*Exercise instructions*
Print the listing below exactly. Leave nothing out.

^^^^^^^^

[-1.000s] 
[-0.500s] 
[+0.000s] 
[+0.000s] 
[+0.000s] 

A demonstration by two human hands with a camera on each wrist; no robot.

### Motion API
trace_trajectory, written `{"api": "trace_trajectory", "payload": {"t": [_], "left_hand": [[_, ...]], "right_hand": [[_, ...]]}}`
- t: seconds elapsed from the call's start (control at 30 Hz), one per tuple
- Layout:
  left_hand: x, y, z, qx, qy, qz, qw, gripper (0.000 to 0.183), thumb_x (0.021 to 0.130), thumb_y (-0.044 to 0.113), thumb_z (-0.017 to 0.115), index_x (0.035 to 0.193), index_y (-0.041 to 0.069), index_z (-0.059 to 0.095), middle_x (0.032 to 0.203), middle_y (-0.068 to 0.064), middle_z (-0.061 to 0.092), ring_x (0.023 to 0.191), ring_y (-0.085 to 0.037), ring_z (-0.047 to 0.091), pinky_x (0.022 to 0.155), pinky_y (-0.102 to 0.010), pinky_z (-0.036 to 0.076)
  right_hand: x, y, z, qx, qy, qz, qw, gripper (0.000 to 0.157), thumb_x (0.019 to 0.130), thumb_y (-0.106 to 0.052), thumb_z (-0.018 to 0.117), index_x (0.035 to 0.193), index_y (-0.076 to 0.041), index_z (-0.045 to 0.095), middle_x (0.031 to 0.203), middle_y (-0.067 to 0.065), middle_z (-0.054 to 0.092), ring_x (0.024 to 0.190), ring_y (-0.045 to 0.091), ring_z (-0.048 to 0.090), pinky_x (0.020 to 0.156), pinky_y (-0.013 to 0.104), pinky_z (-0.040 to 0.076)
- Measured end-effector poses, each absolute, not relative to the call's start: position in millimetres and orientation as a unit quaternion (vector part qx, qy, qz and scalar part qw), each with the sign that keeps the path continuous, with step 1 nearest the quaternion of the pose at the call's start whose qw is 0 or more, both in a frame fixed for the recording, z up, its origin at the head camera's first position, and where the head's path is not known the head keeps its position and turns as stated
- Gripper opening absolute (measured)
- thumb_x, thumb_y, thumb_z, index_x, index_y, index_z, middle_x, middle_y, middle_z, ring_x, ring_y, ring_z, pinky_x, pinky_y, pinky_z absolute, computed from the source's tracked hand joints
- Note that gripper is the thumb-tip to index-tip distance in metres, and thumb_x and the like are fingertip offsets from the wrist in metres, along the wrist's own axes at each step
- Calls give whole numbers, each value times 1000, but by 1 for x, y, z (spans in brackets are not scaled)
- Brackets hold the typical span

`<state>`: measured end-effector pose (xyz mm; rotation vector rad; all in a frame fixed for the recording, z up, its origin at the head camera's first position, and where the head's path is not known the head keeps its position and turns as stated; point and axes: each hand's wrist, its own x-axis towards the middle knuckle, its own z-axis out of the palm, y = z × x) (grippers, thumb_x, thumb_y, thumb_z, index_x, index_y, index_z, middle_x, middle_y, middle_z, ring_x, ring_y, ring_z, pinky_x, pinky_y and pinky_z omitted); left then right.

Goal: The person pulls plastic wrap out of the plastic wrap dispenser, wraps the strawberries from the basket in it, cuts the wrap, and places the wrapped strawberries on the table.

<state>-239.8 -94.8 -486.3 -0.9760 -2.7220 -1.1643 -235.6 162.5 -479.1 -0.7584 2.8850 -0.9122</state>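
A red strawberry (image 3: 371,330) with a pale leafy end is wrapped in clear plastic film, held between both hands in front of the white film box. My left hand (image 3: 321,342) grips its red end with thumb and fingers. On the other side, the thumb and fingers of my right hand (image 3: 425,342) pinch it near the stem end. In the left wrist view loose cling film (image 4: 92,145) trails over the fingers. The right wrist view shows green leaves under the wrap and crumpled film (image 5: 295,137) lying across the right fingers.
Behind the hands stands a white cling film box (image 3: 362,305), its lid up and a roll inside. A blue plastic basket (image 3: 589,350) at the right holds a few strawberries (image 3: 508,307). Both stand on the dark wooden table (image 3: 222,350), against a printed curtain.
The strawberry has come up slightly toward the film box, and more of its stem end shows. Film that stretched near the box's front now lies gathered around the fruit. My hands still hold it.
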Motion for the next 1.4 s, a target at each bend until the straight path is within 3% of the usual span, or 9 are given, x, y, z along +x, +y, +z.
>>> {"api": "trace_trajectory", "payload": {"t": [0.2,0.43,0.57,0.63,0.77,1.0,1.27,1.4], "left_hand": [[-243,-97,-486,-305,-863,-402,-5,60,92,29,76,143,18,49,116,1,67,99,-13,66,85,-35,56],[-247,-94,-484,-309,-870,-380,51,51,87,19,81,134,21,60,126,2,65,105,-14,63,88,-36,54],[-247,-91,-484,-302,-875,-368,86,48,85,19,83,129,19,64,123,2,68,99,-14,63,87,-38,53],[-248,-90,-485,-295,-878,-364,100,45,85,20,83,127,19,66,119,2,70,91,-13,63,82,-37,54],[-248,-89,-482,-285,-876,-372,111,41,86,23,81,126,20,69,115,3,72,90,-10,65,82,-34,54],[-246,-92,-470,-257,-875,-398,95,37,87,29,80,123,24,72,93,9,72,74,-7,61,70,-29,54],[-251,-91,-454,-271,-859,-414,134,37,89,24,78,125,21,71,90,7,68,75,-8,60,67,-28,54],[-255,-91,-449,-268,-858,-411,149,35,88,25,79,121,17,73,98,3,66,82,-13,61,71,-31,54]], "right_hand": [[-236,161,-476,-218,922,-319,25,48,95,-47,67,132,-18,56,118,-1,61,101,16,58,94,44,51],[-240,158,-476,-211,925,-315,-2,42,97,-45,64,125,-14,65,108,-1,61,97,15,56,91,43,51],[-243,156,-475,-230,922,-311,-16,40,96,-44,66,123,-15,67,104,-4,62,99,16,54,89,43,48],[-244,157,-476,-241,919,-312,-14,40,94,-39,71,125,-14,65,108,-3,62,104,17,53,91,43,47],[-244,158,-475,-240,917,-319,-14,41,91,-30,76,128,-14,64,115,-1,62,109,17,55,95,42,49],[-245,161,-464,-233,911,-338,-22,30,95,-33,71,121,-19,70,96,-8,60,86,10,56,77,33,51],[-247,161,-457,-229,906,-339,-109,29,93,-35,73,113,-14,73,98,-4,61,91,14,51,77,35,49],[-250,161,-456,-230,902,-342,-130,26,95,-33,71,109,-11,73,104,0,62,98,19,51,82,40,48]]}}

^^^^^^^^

*Answer below*
[-1.000s] 
[-0.500s] 
[+0.000s] 
[+0.000s] 
[+0.000s] 

A demonstration by two human hands with a camera on each wrist; no robot.

### Motion API
trace_trajectory, written `{"api": "trace_trajectory", "payload": {"t": [_], "left_hand": [[_, ...]], "right_hand": [[_, ...]]}}`
- t: seconds elapsed from the call's start (control at 30 Hz), one per tuple
- Layout:
  left_hand: x, y, z, qx, qy, qz, qw, gripper (0.000 to 0.183), thumb_x (0.021 to 0.130), thumb_y (-0.044 to 0.113), thumb_z (-0.017 to 0.115), index_x (0.035 to 0.193), index_y (-0.041 to 0.069), index_z (-0.059 to 0.095), middle_x (0.032 to 0.203), middle_y (-0.068 to 0.064), middle_z (-0.061 to 0.092), ring_x (0.023 to 0.191), ring_y (-0.085 to 0.037), ring_z (-0.047 to 0.091), pinky_x (0.022 to 0.155), pinky_y (-0.102 to 0.010), pinky_z (-0.036 to 0.076)
  right_hand: x, y, z, qx, qy, qz, qw, gripper (0.000 to 0.157), thumb_x (0.019 to 0.130), thumb_y (-0.106 to 0.052), thumb_z (-0.018 to 0.117), index_x (0.035 to 0.193), index_y (-0.076 to 0.041), index_z (-0.045 to 0.095), middle_x (0.031 to 0.203), middle_y (-0.067 to 0.065), middle_z (-0.054 to 0.092), ring_x (0.024 to 0.190), ring_y (-0.045 to 0.091), ring_z (-0.048 to 0.090), pinky_x (0.020 to 0.156), pinky_y (-0.013 to 0.104), pinky_z (-0.040 to 0.076)
- Measured end-effector poses, each absolute, not relative to the call's start: position in millimetres and orientation as a unit quaternion (vector part qx, qy, qz and scalar part qw), each with the sign that keeps the path continuous, with step 1 nearest the quaternion of the pose at the call's start whose qw is 0 or more, both in a frame fixed for the recording, z up, its origin at the head camera's first position, and where the head's path is not known the head keeps its position and turns as stated
- Gripper opening absolute (measured)
- thumb_x, thumb_y, thumb_z, index_x, index_y, index_z, middle_x, middle_y, middle_z, ring_x, ring_y, ring_z, pinky_x, pinky_y, pinky_z absolute, computed from the source's tracked hand joints
- Note that gripper is the thumb-tip to index-tip distance in metres, and thumb_x and the like are fingertip offsets from the wrist in metres, along the wrist's own axes at each step
- Calls give whole numbers, each value times 1000, but by 1 for x, y, z (spans in brackets are not scaled)
- Brackets hold the typical span

`<state>`: measured end-effector pose (xyz mm; rotation vector rad; all in a frame fixed for the recording, z up, its origin at the head camera's first position, and where the head's path is not known the head keeps its position and turns as stated; point and axes: each hand's wrist, its own x-axis towards the middle knuckle, its own z-axis out of the palm, y = z × x) (grippers, thumb_x, thumb_y, thumb_z, index_x, index_y, index_z, middle_x, middle_y, middle_z, ring_x, ring_y, ring_z, pinky_x, pinky_y and pinky_z omitted); left then right.

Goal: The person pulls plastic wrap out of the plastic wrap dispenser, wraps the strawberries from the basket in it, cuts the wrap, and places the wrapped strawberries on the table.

<state>-239.8 -94.8 -486.3 -0.9760 -2.7220 -1.1643 -235.6 162.5 -479.1 -0.7584 2.8850 -0.9122</state>
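A red strawberry (image 3: 371,330) with a pale leafy end is wrapped in clear plastic film, held between both hands in front of the white film box. My left hand (image 3: 321,342) grips its red end with thumb and fingers. On the other side, the thumb and fingers of my right hand (image 3: 425,342) pinch it near the stem end. In the left wrist view loose cling film (image 4: 92,145) trails over the fingers. The right wrist view shows green leaves under the wrap and crumpled film (image 5: 295,137) lying across the right fingers.
Behind the hands stands a white cling film box (image 3: 362,305), its lid up and a roll inside. A blue plastic basket (image 3: 589,350) at the right holds a few strawberries (image 3: 508,307). Both stand on the dark wooden table (image 3: 222,350), against a printed curtain.
The strawberry has come up slightly toward the film box, and more of its stem end shows. Film that stretched near the box's front now lies gathered around the fruit. My hands still hold it.
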Motion for the next 1.4 s, a target at each bend until the straight path is within 3% of the usual span, or 9 are given, x, y, z along +x, +y, +z.
>>> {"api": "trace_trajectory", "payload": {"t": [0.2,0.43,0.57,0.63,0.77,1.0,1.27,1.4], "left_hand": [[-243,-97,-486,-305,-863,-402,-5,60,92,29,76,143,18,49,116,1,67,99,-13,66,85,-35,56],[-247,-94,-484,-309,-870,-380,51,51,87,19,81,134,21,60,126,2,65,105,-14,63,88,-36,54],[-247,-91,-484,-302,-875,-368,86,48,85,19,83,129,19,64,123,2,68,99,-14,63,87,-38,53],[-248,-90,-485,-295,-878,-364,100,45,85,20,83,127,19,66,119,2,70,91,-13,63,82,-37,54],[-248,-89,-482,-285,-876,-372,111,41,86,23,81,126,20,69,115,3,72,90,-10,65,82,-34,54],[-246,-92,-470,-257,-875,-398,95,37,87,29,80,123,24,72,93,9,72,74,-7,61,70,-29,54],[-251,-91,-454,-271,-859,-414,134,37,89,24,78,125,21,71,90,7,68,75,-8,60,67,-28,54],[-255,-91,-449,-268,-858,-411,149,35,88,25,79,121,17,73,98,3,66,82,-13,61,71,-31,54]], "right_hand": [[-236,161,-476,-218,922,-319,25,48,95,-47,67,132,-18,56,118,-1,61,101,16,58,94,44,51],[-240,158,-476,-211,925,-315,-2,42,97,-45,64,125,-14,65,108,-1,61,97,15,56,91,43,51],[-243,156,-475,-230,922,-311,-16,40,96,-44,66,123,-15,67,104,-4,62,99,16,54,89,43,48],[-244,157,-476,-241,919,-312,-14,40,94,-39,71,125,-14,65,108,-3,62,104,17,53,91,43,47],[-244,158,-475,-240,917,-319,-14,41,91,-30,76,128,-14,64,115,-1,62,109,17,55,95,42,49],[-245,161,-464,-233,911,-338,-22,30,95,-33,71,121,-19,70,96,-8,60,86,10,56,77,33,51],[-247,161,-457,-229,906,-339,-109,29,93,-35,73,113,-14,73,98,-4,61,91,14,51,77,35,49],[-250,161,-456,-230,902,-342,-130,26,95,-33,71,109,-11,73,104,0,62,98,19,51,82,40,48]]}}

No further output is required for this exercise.